• **WHAT TO DO**:
Copy the lines below exactly. Start at the first and finish with the line containing "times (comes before".

Stored items from a collection:
........

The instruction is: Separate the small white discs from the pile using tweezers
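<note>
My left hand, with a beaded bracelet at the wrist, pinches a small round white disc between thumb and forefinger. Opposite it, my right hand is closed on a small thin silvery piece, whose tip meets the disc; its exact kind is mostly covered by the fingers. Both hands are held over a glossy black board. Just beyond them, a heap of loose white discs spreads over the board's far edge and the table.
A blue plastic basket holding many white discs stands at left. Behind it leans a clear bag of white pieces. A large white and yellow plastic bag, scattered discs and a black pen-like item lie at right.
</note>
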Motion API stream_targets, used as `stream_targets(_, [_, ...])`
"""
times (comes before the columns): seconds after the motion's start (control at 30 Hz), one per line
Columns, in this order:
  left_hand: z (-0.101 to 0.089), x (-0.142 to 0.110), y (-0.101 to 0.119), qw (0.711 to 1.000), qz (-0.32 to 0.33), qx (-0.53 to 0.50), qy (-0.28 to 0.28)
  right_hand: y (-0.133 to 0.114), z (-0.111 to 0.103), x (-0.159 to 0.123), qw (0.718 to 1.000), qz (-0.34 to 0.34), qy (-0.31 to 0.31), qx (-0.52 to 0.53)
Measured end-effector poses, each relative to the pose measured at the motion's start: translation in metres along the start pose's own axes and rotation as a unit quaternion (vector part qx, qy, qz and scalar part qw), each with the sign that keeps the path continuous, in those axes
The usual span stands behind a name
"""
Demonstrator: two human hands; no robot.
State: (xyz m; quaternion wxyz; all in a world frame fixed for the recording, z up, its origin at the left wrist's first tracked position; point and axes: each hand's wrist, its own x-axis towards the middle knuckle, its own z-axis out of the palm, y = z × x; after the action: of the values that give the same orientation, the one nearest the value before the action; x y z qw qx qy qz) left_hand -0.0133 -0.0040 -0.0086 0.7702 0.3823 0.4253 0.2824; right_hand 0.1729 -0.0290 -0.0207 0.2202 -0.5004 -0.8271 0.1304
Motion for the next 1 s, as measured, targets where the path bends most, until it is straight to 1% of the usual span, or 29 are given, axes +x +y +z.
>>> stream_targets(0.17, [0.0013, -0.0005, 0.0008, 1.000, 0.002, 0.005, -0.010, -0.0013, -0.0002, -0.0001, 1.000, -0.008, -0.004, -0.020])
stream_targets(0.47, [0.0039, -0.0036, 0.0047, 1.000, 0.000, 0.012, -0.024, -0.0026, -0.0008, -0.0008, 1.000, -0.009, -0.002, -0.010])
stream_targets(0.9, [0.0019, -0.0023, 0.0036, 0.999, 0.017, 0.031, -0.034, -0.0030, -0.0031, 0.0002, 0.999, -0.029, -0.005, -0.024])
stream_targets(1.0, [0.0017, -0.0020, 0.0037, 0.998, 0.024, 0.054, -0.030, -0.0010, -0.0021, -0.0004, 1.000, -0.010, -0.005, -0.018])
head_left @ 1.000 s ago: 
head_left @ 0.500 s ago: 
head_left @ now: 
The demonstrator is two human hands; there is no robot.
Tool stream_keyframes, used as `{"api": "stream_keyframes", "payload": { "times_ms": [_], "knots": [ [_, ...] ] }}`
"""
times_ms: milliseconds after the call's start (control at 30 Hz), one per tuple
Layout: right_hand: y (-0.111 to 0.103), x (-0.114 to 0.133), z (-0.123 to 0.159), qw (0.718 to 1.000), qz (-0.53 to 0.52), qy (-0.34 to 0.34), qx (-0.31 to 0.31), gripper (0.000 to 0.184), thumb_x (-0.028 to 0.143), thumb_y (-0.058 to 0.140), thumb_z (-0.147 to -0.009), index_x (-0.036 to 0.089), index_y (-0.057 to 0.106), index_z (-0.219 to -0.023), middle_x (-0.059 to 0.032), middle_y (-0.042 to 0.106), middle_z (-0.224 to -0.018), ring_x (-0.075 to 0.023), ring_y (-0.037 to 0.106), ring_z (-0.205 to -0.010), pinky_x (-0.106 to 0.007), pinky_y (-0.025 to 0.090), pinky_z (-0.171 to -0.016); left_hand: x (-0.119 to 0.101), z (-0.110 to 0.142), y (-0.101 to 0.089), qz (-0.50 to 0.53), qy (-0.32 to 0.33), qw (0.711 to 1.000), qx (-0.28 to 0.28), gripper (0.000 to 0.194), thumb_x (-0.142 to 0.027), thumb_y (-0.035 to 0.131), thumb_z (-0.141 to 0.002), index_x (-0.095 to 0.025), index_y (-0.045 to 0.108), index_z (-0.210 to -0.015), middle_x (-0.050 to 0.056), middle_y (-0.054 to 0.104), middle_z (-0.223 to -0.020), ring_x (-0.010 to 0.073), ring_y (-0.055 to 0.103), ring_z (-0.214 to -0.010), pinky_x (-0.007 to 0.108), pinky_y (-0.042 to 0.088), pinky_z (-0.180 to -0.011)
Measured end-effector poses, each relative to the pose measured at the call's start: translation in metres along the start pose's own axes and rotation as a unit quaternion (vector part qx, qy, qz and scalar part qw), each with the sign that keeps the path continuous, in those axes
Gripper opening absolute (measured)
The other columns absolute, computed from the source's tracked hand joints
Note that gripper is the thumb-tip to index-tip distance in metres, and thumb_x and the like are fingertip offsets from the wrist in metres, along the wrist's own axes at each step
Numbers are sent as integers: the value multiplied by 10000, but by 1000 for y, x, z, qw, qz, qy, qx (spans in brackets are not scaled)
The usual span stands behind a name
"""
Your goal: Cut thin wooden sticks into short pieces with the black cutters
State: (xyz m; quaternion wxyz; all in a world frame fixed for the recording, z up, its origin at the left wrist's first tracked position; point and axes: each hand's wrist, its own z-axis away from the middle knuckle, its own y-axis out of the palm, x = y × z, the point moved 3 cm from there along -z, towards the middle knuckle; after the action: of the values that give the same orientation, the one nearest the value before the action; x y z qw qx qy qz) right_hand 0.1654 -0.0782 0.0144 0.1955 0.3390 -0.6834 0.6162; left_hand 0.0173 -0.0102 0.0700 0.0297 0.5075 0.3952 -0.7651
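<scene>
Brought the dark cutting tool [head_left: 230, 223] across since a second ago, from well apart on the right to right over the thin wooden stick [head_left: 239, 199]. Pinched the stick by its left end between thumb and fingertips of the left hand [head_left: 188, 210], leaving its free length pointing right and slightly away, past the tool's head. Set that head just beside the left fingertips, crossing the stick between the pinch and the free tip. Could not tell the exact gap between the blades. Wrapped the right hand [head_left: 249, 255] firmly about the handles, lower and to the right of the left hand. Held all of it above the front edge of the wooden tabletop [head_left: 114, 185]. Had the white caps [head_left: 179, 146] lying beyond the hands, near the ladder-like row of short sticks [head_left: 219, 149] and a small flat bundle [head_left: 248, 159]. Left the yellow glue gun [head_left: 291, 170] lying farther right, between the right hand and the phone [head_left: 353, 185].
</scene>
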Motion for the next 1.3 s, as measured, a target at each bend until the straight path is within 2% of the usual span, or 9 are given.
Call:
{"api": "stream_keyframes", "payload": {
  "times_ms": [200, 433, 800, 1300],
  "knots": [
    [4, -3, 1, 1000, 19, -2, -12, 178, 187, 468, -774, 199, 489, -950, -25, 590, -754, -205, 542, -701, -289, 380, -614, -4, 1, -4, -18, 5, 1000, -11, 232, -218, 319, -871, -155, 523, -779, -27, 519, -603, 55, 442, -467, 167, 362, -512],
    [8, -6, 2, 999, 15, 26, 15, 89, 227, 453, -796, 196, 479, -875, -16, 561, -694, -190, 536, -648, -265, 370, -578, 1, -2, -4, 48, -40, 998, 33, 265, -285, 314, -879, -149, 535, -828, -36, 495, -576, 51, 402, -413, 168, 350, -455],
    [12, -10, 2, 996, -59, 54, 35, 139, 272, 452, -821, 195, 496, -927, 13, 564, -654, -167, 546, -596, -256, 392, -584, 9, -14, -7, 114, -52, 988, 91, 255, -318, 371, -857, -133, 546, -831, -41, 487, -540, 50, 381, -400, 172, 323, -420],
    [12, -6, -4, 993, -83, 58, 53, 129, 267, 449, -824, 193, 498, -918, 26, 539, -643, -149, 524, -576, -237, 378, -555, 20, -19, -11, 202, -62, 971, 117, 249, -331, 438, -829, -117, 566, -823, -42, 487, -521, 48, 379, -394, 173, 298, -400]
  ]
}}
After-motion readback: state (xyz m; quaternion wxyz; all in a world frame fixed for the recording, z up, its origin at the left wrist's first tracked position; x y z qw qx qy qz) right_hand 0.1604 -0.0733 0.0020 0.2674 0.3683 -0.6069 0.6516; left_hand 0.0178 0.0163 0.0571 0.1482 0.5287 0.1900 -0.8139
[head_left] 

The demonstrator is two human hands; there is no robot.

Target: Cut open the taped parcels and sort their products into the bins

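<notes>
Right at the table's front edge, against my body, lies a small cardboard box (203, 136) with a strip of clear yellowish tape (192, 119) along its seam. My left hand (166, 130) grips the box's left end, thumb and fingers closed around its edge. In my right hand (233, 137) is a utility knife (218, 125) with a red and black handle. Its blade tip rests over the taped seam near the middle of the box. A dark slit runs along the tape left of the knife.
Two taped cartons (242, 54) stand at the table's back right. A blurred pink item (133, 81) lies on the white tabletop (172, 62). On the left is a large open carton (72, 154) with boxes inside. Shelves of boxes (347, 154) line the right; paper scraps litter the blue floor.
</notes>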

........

• **ANSWER BOX**:
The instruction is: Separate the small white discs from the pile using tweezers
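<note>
My left hand, with a beaded bracelet at the wrist, pinches a small round white disc between thumb and forefinger. Opposite it, my right hand is closed on a small thin silvery piece, whose tip meets the disc; its exact kind is mostly covered by the fingers. Both hands are held over a glossy black board. Just beyond them, a heap of loose white discs spreads over the board's far edge and the table.
A blue plastic basket holding many white discs stands at left. Behind it leans a clear bag of white pieces. A large white and yellow plastic bag, scattered discs and a black pen-like item lie at right.
</note>
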Motion API stream_targets, used as `stream_targets(_, [_, ...])`
"""
times (comes before the columns): seconds after the motion's start (control at 30 Hz), one per line

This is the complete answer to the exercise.